Discussion starter · #10 ·
It was a divorced situation so the owners stop putting money into the house. The panels were not setup properly for battens. I'm looking for a product that would hide where they spread the caulk into the joints. It's probably closer to 1/8" gaps. As posted the first floor has the hardie panels and the first floor has granite stone. The panels sit on a shelf where the granite starts. It only words the bottoms of the panels are not closed up but open. That is why I said the water could weep out. Any suggestions on what to use to seal the panels and to maybe use a thicker product to hide some of the caulking?



" He didn't want battens so he used urethane in 1/4" joints. He then ran out of money."
I'm pretty sure he ran out of money first, so he didn't install battens. 1/4" gaps will eventually be the source of water intrusion.

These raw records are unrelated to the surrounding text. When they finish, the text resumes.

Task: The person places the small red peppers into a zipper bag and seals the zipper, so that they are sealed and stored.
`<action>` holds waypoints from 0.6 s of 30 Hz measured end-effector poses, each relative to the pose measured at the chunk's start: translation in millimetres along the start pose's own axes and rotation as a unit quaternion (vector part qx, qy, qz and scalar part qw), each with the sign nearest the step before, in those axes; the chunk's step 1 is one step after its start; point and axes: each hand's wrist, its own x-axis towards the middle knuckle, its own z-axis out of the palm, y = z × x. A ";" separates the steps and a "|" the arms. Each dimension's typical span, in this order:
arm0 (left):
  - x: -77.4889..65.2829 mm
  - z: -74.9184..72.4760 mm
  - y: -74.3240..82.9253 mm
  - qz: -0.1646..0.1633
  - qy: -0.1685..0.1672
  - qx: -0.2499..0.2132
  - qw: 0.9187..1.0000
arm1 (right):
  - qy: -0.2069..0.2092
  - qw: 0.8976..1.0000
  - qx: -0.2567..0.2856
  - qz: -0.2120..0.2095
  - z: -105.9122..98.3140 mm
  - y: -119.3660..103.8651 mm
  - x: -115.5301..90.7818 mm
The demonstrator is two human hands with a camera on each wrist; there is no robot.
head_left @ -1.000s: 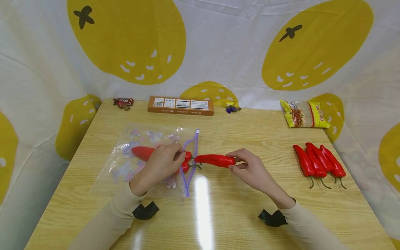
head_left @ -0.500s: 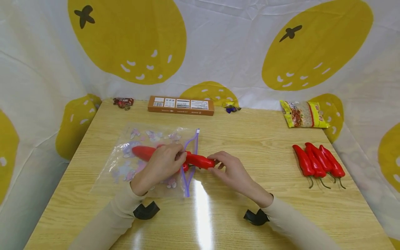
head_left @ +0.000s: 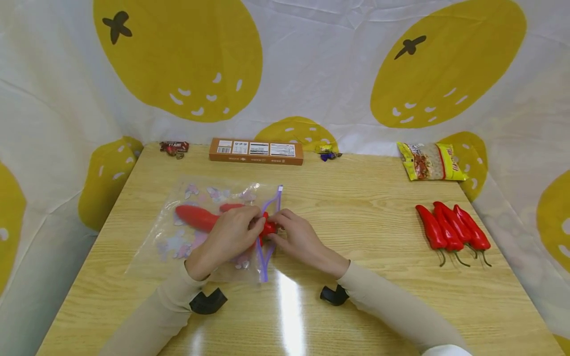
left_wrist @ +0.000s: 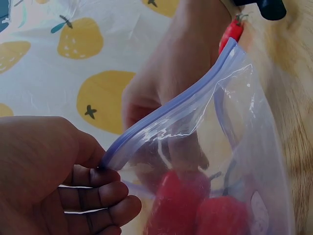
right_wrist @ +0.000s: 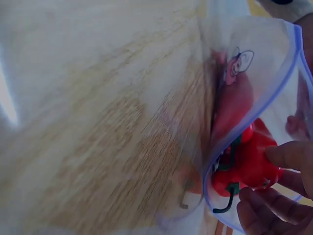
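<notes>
A clear zip bag (head_left: 151, 247) with a purple zip edge (left_wrist: 176, 103) and pastel prints lies left of centre, its mouth gaping to the right. My left hand (head_left: 229, 237) pinches the upper zip edge between thumb and forefinger. With its fingertips my right hand (head_left: 303, 242) holds a red chilli pepper (right_wrist: 257, 164) by the stem end, right in the bag's mouth. Most of that pepper is inside the bag, partly hidden behind my left hand. Other red peppers (head_left: 196, 217) show through the plastic, and a green stem (right_wrist: 231, 196) pokes out at the opening.
Several red peppers (head_left: 451, 235) lie side by side at the right of the wooden table (head_left: 365, 198). Along the back are a brown box (head_left: 256, 157), a yellow food packet (head_left: 432, 163) and small wrapped snacks (head_left: 175, 147). A printed curtain (head_left: 311, 74) hangs behind.
My right hand has moved left, pushing its pepper from outside the zip into the bag. The peppers in the bag have shifted slightly left. My left hand keeps its place at the edge.
</notes>
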 end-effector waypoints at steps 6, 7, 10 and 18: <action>-1.1 0.5 -0.4 0.002 0.009 0.008 1.000 | -0.012 0.999 -0.046 0.001 9.7 -3.2 10.3; -1.2 0.5 -0.5 0.003 0.011 0.008 1.000 | -0.017 0.998 -0.055 0.004 11.0 -3.7 11.2; -1.2 0.8 -0.9 0.004 0.015 0.008 1.000 | -0.031 0.997 -0.073 0.014 14.8 -4.0 12.1; -1.0 -0.2 -0.9 0.009 0.016 0.005 1.000 | -0.030 0.996 -0.083 0.016 11.4 -1.4 9.4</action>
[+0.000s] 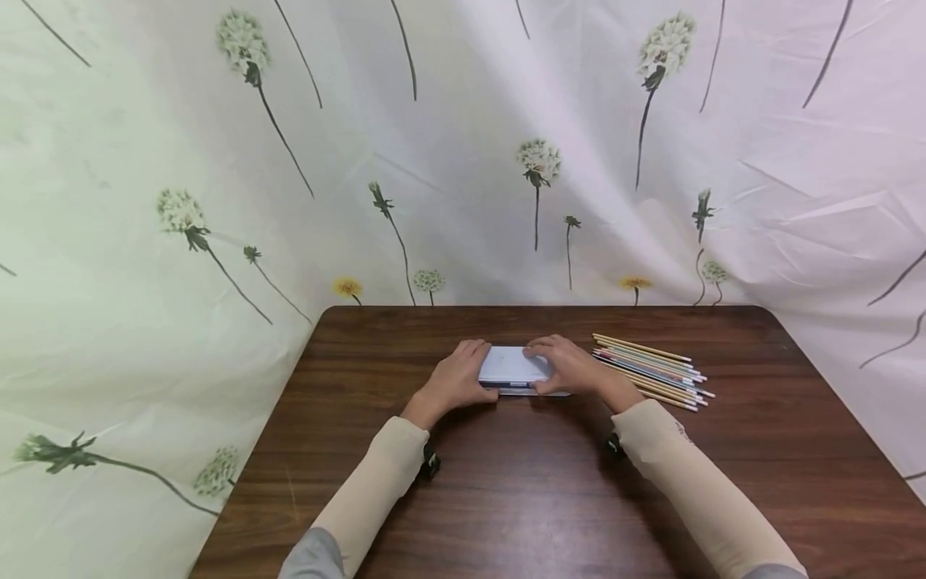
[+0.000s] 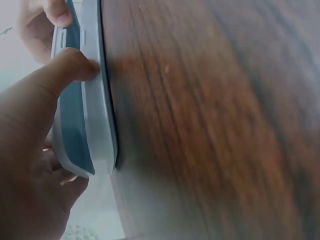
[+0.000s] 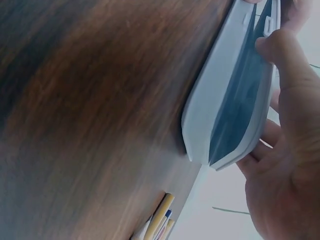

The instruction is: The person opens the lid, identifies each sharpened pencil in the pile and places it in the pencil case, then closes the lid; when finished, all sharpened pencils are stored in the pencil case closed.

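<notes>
- Brown wood makes the top of the table (image 1: 506, 498), and light shines on the near part.
- Two tan sleeves (image 1: 372, 482) reach in from the near side, with grey at the bottom of each. One small black thing (image 1: 431, 461) sits at each wrist.
- The left hand (image 1: 454, 378) is clamped on the left end of the box (image 1: 512, 376). Its thumb is on the low half, at the front.
- The right hand (image 1: 571, 367) is clamped on the lid (image 1: 508, 359), its thumb at the front edge and its fingers over the top.
- The box lies on the table between both hands, nearer the far edge. Its lid is up a bit at the front, and dark blue shows in the gap.
- Pencils (image 1: 647, 371) lie in a loose bunch just right of the right hand. Many are yellow, with white ends.
- Behind the table hangs a pale sheet (image 1: 463, 169) with puffy white flowers (image 1: 539, 161) and two small yellow ones.
</notes>
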Demonstrator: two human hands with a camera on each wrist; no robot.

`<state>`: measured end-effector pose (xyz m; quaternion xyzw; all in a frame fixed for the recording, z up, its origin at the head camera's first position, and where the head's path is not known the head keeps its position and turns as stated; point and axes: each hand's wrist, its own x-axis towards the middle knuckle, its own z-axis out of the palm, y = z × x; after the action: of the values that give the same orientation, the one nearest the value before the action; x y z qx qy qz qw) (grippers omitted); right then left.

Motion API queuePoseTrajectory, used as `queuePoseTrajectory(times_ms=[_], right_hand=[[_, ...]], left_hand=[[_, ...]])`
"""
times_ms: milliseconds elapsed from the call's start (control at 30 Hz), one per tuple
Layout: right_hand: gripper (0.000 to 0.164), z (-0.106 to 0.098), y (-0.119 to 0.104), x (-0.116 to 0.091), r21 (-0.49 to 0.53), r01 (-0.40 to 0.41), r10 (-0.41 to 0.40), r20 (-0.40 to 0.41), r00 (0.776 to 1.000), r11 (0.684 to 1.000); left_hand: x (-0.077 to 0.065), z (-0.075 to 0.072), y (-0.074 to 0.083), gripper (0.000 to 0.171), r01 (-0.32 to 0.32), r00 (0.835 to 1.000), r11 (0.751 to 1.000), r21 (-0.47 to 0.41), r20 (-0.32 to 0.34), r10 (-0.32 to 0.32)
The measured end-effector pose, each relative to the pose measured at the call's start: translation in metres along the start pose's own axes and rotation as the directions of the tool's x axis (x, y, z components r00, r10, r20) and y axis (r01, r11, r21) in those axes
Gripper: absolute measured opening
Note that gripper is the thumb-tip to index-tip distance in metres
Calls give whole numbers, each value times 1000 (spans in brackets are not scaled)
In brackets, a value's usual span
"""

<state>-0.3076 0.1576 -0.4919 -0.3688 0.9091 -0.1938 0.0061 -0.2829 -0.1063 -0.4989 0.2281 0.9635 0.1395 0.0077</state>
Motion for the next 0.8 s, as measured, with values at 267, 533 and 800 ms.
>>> queuePoseTrajectory(times_ms=[267, 533, 800], right_hand=[[55, -14, -3, -5, 90, -33, 31, 27, 999, 995], [30, -27, 3, -4, 159, -42, 61, -121, 991, 986], [23, -41, 13, 4, 238, -127, 193, -279, 941, 963]], left_hand=[[-13, -5, -17, 98, 60, 998, 965, -255, 34, -53], [-20, -8, -24, 118, 128, 992, 899, -419, 57, -115], [-23, -3, -28, 113, 107, 994, 859, -501, 51, -94]])
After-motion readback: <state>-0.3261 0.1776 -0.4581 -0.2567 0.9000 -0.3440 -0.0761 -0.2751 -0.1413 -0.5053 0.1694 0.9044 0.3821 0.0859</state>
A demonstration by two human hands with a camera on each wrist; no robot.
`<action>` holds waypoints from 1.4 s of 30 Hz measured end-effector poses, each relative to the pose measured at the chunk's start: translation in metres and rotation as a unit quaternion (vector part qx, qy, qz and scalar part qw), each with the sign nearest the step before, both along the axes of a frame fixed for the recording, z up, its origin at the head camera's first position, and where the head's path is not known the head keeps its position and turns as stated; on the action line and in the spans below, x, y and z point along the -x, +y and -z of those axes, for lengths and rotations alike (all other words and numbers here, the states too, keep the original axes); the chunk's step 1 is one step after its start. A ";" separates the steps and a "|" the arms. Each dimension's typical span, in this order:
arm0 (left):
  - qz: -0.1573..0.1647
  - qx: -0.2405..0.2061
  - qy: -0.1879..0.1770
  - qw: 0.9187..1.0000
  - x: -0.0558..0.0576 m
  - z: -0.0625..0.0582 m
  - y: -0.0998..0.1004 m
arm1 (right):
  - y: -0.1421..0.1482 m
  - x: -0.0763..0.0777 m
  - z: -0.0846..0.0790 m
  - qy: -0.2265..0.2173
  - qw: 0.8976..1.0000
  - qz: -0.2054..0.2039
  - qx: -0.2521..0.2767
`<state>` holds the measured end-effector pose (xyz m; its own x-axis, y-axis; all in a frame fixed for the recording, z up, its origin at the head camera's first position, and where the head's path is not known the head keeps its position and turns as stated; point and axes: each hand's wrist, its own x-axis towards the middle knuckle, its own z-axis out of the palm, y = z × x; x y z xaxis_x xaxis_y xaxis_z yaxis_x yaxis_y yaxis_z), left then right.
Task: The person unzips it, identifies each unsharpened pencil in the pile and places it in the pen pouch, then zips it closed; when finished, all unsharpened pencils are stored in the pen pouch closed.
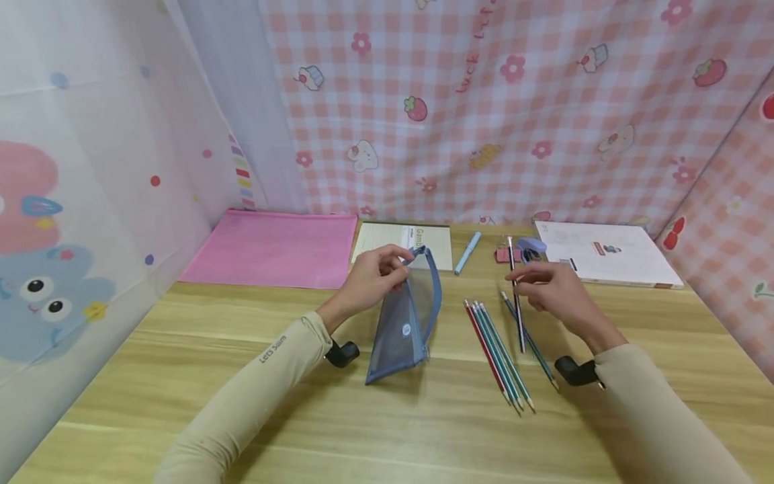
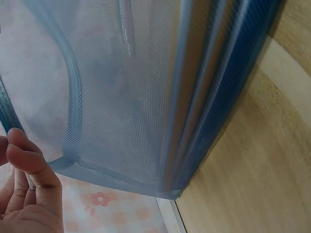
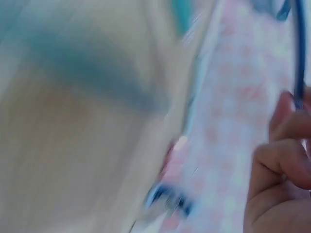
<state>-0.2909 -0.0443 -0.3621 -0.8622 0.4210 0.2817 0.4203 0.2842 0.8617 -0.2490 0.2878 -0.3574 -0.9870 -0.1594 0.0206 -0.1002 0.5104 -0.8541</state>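
Note:
My left hand (image 1: 375, 274) pinches the upper edge of a blue mesh pencil case (image 1: 396, 343), which stands tilted on the table. In the left wrist view the see-through mesh (image 2: 112, 121) fills much of the picture, thumb and finger at its edge. With the fingertips of my right hand (image 1: 559, 296) I hold a dark pencil (image 1: 520, 326) with a pale stripe, roughly upright. A single teal pencil (image 1: 543, 359) lies slanted beneath it. Between the case and that pencil, several teal pencils (image 1: 498, 349) and a red pencil (image 1: 484, 346) lie side by side. The right wrist view is blurred.
At the back of the wooden table (image 1: 290, 430) lie a pink folder (image 1: 278, 249), a cream notepad (image 1: 377, 238), a light-blue pen (image 1: 467, 253) and a white book (image 1: 611, 252). Small stationery, including a purple item (image 1: 532, 245), sits behind my right hand. Patterned cloth surrounds the table.

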 end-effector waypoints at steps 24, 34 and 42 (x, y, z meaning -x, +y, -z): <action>-0.008 0.000 0.004 1.000 0.001 0.000 0.002 | -0.150 0.011 0.000 -0.023 0.999 0.009 0.022; -0.005 -0.001 0.003 1.000 -0.001 0.001 0.002 | -0.115 0.010 -0.007 0.006 0.997 -0.076 0.001; -0.012 -0.010 -0.003 1.000 0.001 0.001 0.002 | -0.081 -0.005 0.000 0.036 0.994 -0.093 -0.035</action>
<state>-0.2914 -0.0420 -0.3626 -0.8740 0.3941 0.2843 0.4077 0.2764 0.8703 -0.2436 0.2070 -0.3576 -0.9368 -0.3424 0.0717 -0.2573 0.5357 -0.8042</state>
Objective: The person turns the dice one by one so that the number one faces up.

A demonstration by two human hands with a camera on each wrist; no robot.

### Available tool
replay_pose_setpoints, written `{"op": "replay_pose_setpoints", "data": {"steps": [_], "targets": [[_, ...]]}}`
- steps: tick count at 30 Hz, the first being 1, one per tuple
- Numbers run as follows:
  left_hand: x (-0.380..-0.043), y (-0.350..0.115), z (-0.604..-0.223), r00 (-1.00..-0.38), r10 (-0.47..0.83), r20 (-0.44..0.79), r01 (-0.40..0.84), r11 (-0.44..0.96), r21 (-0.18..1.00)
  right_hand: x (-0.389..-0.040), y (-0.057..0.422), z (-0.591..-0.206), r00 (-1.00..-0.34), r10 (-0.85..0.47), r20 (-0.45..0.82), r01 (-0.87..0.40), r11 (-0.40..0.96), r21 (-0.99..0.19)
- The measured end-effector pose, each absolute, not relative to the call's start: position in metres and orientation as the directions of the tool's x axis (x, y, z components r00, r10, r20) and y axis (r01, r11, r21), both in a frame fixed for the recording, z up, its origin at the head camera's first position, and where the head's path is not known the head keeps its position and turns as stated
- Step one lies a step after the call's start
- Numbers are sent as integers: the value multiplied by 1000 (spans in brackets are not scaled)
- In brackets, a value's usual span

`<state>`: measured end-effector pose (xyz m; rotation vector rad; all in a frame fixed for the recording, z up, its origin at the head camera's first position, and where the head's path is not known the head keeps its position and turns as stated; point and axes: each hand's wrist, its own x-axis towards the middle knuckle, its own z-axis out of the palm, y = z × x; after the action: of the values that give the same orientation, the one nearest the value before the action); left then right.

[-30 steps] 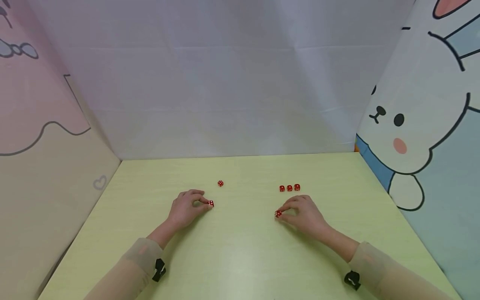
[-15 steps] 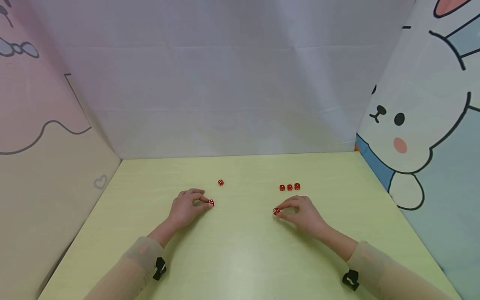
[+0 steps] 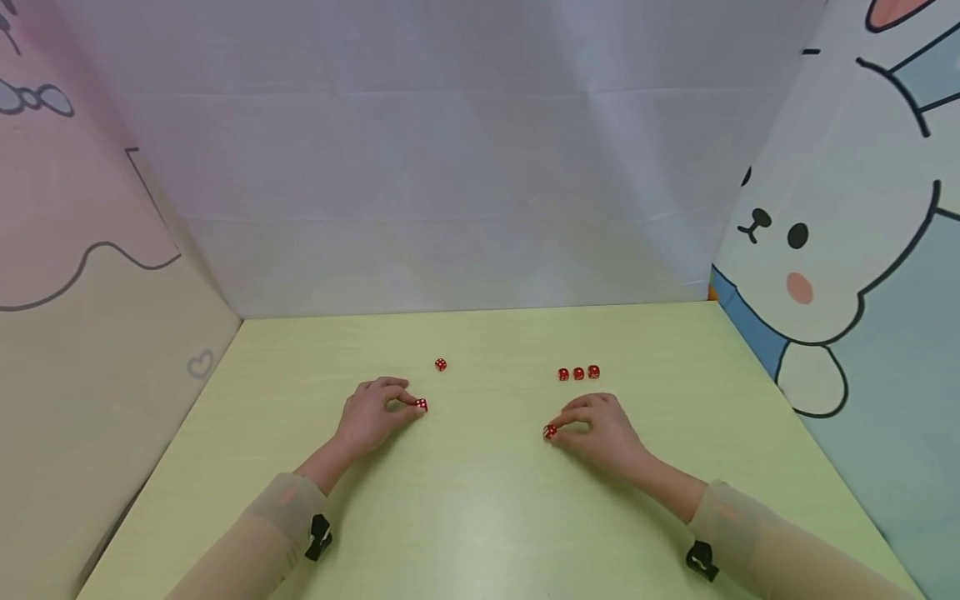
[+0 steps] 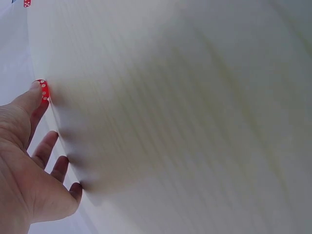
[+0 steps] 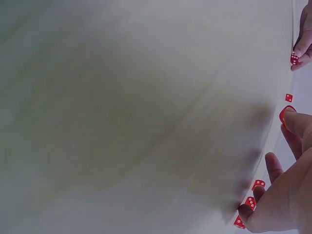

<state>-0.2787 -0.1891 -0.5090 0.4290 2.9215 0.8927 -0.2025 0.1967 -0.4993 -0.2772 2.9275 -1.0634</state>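
Note:
Between thumb and index finger, my left hand pinches a red die with white dots, low over the table left of centre. The left wrist view shows that die at the fingertips, the other fingers touching the tabletop. My right hand pinches another red die by thumb and finger, right of centre. Behind the right hand stand three red dice in a short row, the middle die close to both neighbours. A lone red die lies beyond the left hand.
The pale yellow-green table runs back to a white cloth backdrop. Printed panels flank it, with a cartoon rabbit on the right side. Each sleeve carries a black clip, such as the left clip.
My right hand has shifted slightly left with its die, which looks turned between the fingers. The left hand and its die hold still, and the other dice stay put.

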Motion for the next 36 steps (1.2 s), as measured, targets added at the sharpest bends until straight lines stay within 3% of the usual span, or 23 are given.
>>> {"op": "replay_pose_setpoints", "data": {"steps": [36], "targets": [[-277, -189, -507, -960, 280, 18, 243, 800, 549, -201, 201, -507, -983, -159, 91, -182, 791, -584]]}}
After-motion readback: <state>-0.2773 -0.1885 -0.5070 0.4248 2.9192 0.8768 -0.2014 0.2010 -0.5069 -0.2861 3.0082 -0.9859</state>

"Is there any reason I couldn't use a masonry primer?"
A masonry conditioner, (Sherwin Williams Loxon), is a good choice for the 1st coat, especially if it's still factory primed.

"... and then topcoat with Elastomeric Paint?"
Recipe for disaster. Big 1/4" gaps , water gets behind painted surface, elastomeric keeps it there...cue the bubbles.

"Elastomeric Paint is a thicker coating and would hide the shadow lines"
Yes it is and no it wouldn't.

"The house has a good vapor barrier and if water got behind the panel it could weep out from the bottom."
Not sure if you're referring to a vapor barrier or a weep screed, but it hardly matters. Applying an elastomeric would provide no advantages and several disadvantages. Much better off installing battens, using a masonry conditioner, then applying 100% acrylic topcoat.
 
It was a divorced situation so the owners stop putting money into the house. The panels were not setup properly for battens. I'm looking for a product that would hide where they spread the caulk into the joints. It's probably closer to 1/8" gaps. As posted the first floor has the hardie panels and the first floor has granite stone. The panels sit on a shelf where the granite starts. It only words the bottoms of the panels are not closed up but open. That is why I said the water could weep out. Any suggestions on what to use to seal the panels and to maybe use a thicker product to hide some of the caulking?
There isn't a paint that will magically hide the gaps regardless of thickness. That's what Hardie does soaks up water like a sponge it's junk. Just because it has a gap at the bottom doesn't mean all water will weep to the bottom. If you completely seal the Hardie then what?

You don't have any options but to reprime and paint with high quality acrylic as stated.
 
If you're looking for useful feedback, start by giving a clear understanding of your situation. Post clear pics, provide all relevant background info, and don't write sentences like this, "As posted the first floor has the hardie panels and the first floor has granite stone. The panels sit on a shelf where the granite starts. It only words the bottoms of the panels are not closed up but open. "

Lotsa smart dudes on this board who could help, but every last one of them suck at mind reading.